Required action: The response must consist of every record, restated word for word.

Stored items:
:::
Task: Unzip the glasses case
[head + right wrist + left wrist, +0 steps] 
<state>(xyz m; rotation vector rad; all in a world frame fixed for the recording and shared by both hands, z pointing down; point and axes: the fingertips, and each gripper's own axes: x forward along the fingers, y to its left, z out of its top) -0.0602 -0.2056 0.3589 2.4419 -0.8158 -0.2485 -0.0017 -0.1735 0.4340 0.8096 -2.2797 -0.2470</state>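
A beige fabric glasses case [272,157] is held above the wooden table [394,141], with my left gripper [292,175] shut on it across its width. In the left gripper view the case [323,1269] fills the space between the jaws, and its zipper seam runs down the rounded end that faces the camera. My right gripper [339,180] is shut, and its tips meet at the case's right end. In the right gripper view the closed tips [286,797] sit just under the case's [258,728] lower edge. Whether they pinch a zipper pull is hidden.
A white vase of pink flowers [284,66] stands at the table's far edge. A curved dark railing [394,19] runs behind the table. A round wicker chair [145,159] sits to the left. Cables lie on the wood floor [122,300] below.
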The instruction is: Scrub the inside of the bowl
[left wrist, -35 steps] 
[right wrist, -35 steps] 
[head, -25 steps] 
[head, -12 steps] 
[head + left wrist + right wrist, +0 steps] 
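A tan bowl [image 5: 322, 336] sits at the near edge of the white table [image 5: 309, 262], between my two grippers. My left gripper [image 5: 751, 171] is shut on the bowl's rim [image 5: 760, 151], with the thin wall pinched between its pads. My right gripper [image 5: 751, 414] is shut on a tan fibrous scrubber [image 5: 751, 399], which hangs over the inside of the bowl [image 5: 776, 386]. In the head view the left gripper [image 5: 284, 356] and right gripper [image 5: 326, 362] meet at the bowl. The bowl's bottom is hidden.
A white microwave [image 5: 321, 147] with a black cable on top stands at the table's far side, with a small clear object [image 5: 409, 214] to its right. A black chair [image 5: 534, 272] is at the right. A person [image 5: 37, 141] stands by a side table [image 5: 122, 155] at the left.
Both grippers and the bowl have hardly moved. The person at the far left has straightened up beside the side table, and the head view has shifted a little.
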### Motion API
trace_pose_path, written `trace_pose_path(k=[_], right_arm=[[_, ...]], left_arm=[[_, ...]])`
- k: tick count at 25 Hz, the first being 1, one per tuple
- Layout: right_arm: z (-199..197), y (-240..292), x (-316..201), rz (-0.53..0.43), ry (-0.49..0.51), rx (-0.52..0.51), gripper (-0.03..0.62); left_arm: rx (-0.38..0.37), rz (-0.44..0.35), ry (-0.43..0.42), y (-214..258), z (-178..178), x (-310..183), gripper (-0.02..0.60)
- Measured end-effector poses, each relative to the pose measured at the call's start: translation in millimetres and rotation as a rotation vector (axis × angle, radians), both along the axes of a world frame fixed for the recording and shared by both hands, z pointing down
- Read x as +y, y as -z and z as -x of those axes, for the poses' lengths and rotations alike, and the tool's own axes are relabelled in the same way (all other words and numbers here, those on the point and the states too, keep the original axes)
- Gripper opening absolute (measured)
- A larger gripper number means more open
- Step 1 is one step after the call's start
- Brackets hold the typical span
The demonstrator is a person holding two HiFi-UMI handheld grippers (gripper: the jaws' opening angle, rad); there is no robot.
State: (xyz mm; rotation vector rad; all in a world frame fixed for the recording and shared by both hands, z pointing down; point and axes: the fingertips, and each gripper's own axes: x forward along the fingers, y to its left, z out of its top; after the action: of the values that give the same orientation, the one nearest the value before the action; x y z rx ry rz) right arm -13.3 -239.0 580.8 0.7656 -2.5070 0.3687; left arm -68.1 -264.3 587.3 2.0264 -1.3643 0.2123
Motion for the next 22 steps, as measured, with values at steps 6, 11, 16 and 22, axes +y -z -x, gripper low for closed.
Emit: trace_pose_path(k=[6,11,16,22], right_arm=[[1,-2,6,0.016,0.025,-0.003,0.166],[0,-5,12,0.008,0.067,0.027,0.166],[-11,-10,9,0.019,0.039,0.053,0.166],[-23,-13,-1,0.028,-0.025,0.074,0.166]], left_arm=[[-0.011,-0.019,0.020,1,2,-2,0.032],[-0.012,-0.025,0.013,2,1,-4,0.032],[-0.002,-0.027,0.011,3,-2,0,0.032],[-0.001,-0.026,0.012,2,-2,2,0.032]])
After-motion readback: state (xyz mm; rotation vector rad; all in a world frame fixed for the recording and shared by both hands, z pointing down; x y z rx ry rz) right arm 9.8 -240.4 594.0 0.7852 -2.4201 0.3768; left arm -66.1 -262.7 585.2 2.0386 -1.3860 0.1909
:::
Solution for this task:
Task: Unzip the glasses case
[head + right wrist + left wrist, +0 steps] 
<state>(xyz m; rotation vector rad; all in a world frame fixed for the recording and shared by both hands, z pointing down; point and axes: the fingertips, and each gripper's own axes: x forward along the fingers, y to its left, z out of its top) -0.0602 -0.2056 0.3589 2.4419 -0.8158 -0.2485 -0.0017 -0.1735 0.4340 0.8096 -2.2797 -0.2470</state>
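A beige fabric glasses case [272,157] is held above the wooden table [394,141], with my left gripper [292,175] shut on it across its width. In the left gripper view the case [323,1269] fills the space between the jaws, and its zipper seam runs down the rounded end that faces the camera. My right gripper [339,180] is shut, and its tips meet at the case's right end. In the right gripper view the closed tips [286,797] sit just under the case's [258,728] lower edge. Whether they pinch a zipper pull is hidden.
A white vase of pink flowers [284,66] stands at the table's far edge. A curved dark railing [394,19] runs behind the table. A round wicker chair [145,159] sits to the left. Cables lie on the wood floor [122,300] below.
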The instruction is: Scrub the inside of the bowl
[left wrist, -35 steps] 
[right wrist, -35 steps] 
[head, -25 steps] 
[head, -12 steps] 
[head + left wrist + right wrist, +0 steps] 
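A tan bowl [image 5: 322, 336] sits at the near edge of the white table [image 5: 309, 262], between my two grippers. My left gripper [image 5: 751, 171] is shut on the bowl's rim [image 5: 760, 151], with the thin wall pinched between its pads. My right gripper [image 5: 751, 414] is shut on a tan fibrous scrubber [image 5: 751, 399], which hangs over the inside of the bowl [image 5: 776, 386]. In the head view the left gripper [image 5: 284, 356] and right gripper [image 5: 326, 362] meet at the bowl. The bowl's bottom is hidden.
A white microwave [image 5: 321, 147] with a black cable on top stands at the table's far side, with a small clear object [image 5: 409, 214] to its right. A black chair [image 5: 534, 272] is at the right. A person [image 5: 37, 141] stands by a side table [image 5: 122, 155] at the left.
Both grippers and the bowl have hardly moved. The person at the far left has straightened up beside the side table, and the head view has shifted a little.
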### Motion API
trace_pose_path, written `trace_pose_path(k=[_], right_arm=[[_, ...]], left_arm=[[_, ...]])`
- k: tick count at 25 Hz, the first being 1, one per tuple
- Layout: right_arm: z (-199..197), y (-240..292), x (-316..201), rz (-0.53..0.43), ry (-0.49..0.51), rx (-0.52..0.51), gripper (-0.03..0.62); left_arm: rx (-0.38..0.37), rz (-0.44..0.35), ry (-0.43..0.42), y (-214..258), z (-178..178), x (-310..183), gripper (-0.02..0.60)
- Measured end-effector poses, each relative to the pose measured at the call's start: translation in millimetres and rotation as a rotation vector (axis × angle, radians), both along the axes of a world frame fixed for the recording and shared by both hands, z pointing down
- Read x as +y, y as -z and z as -x of those axes, for the poses' lengths and rotations alike, and the tool's own axes are relabelled in the same way (all other words and numbers here, those on the point and the states too, keep the original axes)
- Gripper opening absolute (measured)
- A larger gripper number means more open
- Step 1 is one step after the call's start
- Brackets hold the typical span
The demonstrator is a person holding two HiFi-UMI handheld grippers (gripper: the jaws' opening angle, rad); there is no robot.
State: (xyz mm; rotation vector rad; all in a world frame fixed for the recording and shared by both hands, z pointing down; point and axes: the fingertips, and each gripper's own axes: x forward along the fingers, y to its left, z out of its top; after the action: of the values that give the same orientation, the one nearest the value before the action; x y z rx ry rz) right arm -13.3 -239.0 580.8 0.7656 -2.5070 0.3687; left arm -68.1 -264.3 587.3 2.0264 -1.3643 0.2123
Motion for the next 22 steps, as measured, with values at steps 6, 11, 16 and 22, axes +y -z -x, gripper low for closed.
Emit: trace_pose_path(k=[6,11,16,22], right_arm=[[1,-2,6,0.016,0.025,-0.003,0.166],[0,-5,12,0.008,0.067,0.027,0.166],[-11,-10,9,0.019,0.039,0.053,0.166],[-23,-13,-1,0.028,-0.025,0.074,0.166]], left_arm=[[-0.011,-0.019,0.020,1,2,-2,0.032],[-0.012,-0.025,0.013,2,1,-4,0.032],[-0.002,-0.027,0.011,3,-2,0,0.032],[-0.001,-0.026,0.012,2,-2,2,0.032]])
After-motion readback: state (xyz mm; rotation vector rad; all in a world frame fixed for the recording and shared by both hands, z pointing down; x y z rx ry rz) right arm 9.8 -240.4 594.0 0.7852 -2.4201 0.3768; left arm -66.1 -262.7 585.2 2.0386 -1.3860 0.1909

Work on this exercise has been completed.